> **WORK TO BE COMPLETED**
From the listing below, copy each line that holds "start".

> **COLLECTED DATA**
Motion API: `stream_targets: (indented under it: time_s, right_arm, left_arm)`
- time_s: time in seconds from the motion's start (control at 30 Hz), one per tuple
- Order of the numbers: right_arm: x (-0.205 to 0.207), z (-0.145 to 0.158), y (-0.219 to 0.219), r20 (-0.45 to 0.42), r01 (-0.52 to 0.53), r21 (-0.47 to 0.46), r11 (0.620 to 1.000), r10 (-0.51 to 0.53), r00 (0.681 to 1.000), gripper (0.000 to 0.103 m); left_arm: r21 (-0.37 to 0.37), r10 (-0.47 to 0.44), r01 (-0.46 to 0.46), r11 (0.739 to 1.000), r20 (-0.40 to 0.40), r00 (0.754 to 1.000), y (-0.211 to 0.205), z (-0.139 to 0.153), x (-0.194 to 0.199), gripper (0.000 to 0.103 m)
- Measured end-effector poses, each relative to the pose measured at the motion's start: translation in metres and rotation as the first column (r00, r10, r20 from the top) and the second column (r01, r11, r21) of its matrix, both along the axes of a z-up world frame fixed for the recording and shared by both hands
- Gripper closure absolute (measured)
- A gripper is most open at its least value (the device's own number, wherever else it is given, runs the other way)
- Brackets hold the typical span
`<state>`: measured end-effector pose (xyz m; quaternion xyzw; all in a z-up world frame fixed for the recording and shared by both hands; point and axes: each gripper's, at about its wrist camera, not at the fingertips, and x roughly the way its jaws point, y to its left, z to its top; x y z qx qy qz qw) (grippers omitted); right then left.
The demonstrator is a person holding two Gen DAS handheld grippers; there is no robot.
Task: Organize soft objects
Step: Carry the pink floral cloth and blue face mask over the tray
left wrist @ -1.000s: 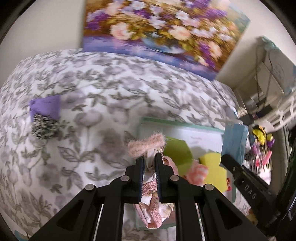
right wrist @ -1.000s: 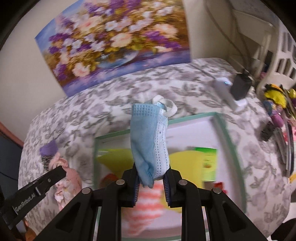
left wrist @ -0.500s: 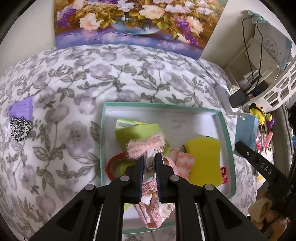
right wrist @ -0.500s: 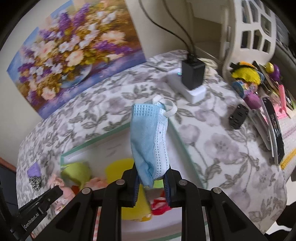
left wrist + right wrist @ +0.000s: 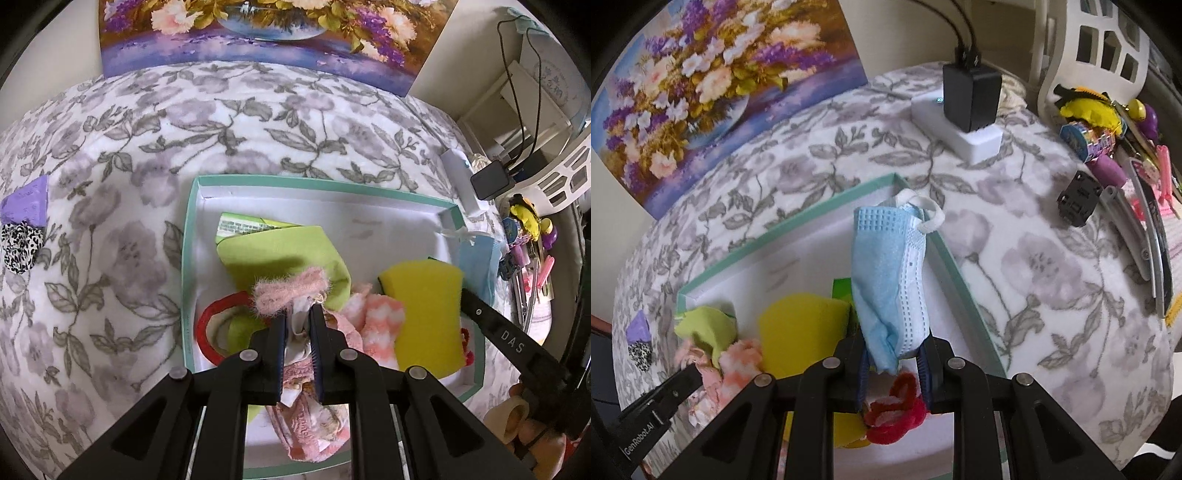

> **OUTPUT FOR THIS TASK**
- time_s: time in seconds from the motion's start (control at 30 Hz), one per tuple
- Measured end-effector poses, each relative to the pose measured at the motion's start: translation in metres and rotation as the first column (r00, r10, r20 from the top) and the second column (r01, r11, r21) of its matrix, both along the axes of a z-up world frame fixed for the recording and shared by both hands

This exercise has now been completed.